** TASK DESCRIPTION **
All that is needed is the first stretch of the listing below, repeated exactly and ending with the line that contains "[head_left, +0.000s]". Pictures are to be left out.

»»

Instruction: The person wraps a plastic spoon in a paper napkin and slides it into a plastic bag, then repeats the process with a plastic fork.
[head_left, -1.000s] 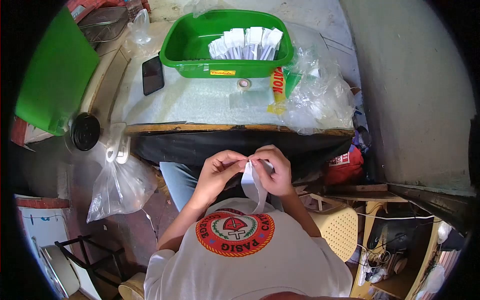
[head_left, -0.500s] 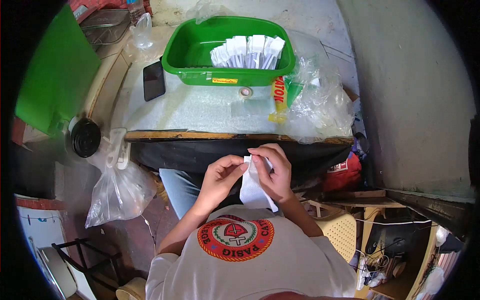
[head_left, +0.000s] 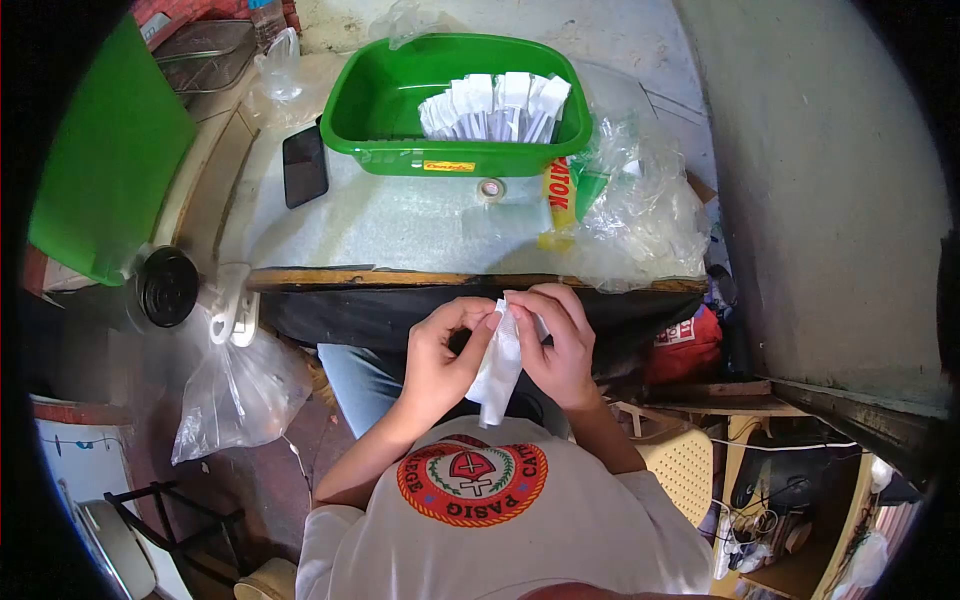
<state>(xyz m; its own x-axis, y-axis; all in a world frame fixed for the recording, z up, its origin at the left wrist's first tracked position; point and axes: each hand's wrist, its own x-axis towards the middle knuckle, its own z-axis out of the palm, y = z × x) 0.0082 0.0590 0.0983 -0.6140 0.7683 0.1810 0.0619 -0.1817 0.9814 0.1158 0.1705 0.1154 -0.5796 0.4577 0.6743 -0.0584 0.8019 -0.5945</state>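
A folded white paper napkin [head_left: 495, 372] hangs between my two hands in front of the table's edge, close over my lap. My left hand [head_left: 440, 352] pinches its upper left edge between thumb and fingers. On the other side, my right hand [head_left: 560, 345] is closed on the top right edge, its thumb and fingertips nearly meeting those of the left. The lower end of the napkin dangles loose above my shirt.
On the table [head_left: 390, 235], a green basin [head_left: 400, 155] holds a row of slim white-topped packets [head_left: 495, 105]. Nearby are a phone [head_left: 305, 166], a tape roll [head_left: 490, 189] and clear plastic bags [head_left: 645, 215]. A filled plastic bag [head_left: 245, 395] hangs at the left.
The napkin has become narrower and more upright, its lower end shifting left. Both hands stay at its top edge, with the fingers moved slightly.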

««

** SOLUTION TO THIS TASK **
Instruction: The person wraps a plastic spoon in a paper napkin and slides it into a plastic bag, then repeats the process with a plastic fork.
[head_left, -1.000s] 
[head_left, -0.500s] 
[head_left, +0.000s] 

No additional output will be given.